__Information provided__:
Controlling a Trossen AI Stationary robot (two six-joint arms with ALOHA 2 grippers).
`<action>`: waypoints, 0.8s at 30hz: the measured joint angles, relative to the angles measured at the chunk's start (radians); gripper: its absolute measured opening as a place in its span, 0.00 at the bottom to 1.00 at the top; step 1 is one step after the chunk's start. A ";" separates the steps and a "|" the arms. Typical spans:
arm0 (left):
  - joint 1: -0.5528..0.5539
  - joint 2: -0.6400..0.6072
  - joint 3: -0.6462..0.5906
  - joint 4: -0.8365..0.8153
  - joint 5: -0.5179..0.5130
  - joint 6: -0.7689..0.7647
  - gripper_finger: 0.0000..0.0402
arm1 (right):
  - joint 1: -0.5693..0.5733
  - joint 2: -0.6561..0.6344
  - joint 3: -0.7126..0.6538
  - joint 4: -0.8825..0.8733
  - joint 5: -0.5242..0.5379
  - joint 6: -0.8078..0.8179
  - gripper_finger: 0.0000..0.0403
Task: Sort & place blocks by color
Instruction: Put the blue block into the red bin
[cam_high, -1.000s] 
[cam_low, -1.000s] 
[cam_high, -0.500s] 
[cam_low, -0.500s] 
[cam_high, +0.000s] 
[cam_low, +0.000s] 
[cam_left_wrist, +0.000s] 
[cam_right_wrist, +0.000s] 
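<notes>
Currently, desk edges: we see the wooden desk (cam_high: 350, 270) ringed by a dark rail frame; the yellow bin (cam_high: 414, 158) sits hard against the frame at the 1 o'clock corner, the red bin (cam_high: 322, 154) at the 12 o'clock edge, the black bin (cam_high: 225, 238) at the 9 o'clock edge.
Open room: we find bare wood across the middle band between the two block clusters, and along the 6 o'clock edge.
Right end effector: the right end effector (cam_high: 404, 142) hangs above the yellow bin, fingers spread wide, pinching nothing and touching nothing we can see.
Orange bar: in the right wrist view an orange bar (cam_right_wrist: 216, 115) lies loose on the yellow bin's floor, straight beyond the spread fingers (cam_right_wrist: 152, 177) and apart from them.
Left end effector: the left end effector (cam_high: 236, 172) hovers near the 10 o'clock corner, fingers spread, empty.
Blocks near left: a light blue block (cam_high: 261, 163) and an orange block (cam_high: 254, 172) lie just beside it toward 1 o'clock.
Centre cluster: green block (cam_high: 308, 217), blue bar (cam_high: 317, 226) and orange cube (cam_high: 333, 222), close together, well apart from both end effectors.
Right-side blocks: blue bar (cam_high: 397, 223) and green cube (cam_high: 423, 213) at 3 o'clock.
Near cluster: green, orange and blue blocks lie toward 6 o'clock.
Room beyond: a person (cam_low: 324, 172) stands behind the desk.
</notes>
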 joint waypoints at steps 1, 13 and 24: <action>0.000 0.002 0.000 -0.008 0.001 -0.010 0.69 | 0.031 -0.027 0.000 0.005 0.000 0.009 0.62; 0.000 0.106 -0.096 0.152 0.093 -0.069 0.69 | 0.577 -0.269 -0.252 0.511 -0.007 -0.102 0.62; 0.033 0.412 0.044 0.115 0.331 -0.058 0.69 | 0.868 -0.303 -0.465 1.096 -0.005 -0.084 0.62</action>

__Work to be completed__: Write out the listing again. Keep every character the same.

__Answer space__:
Controlling a Trossen AI Stationary robot (two six-joint arms with ALOHA 2 grippers).
`<action>`: waypoints, 0.8s at 30hz: the measured joint angles, relative to the angles measured at the chunk's start (radians); gripper: its absolute measured opening as a place in its span, 0.00 at the bottom to 1.00 at the top; step 1 is one step after the chunk's start. A ";" separates the steps and a "|" the arms. Typical spans:
arm0 (left):
  - joint 1: -0.5528..0.5539
  - joint 2: -0.6400..0.6072
  - joint 3: -0.6462..0.5906
  - joint 4: -0.8365..0.8153
  - joint 5: -0.5179..0.5130
  - joint 6: -0.7689..0.7647
  - gripper_finger: 0.0000..0.0402
arm1 (right):
  - joint 1: -0.5693..0.5733
  - joint 2: -0.6561..0.6344
  - joint 3: -0.7126..0.6538
  - joint 4: -0.8825..0.8733
  - joint 5: -0.5242..0.5379
  - joint 6: -0.8078..0.8179
  - gripper_finger: 0.0000..0.0403
Task: Sort & place blocks by color
Instruction: Put the blue block into the red bin
[cam_high, -1.000s] 
[cam_low, -1.000s] 
[cam_high, -0.500s] 
[cam_low, -0.500s] 
[cam_high, +0.000s] 
[cam_low, +0.000s] 
[cam_left_wrist, +0.000s] 
[cam_right_wrist, +0.000s] 
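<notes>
Currently, desk edges: we see the wooden desk (cam_high: 350, 270) ringed by a dark rail frame; the yellow bin (cam_high: 414, 158) sits hard against the frame at the 1 o'clock corner, the red bin (cam_high: 322, 154) at the 12 o'clock edge, the black bin (cam_high: 225, 238) at the 9 o'clock edge.
Open room: we find bare wood across the middle band between the two block clusters, and along the 6 o'clock edge.
Right end effector: the right end effector (cam_high: 404, 142) hangs above the yellow bin, fingers spread wide, pinching nothing and touching nothing we can see.
Orange bar: in the right wrist view an orange bar (cam_right_wrist: 216, 115) lies loose on the yellow bin's floor, straight beyond the spread fingers (cam_right_wrist: 152, 177) and apart from them.
Left end effector: the left end effector (cam_high: 236, 172) hovers near the 10 o'clock corner, fingers spread, empty.
Blocks near left: a light blue block (cam_high: 261, 163) and an orange block (cam_high: 254, 172) lie just beside it toward 1 o'clock.
Centre cluster: green block (cam_high: 308, 217), blue bar (cam_high: 317, 226) and orange cube (cam_high: 333, 222), close together, well apart from both end effectors.
Right-side blocks: blue bar (cam_high: 397, 223) and green cube (cam_high: 423, 213) at 3 o'clock.
Near cluster: green, orange and blue blocks lie toward 6 o'clock.
Room beyond: a person (cam_low: 324, 172) stands behind the desk.
</notes>
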 joint waypoints at steps 1, 13 and 24: <action>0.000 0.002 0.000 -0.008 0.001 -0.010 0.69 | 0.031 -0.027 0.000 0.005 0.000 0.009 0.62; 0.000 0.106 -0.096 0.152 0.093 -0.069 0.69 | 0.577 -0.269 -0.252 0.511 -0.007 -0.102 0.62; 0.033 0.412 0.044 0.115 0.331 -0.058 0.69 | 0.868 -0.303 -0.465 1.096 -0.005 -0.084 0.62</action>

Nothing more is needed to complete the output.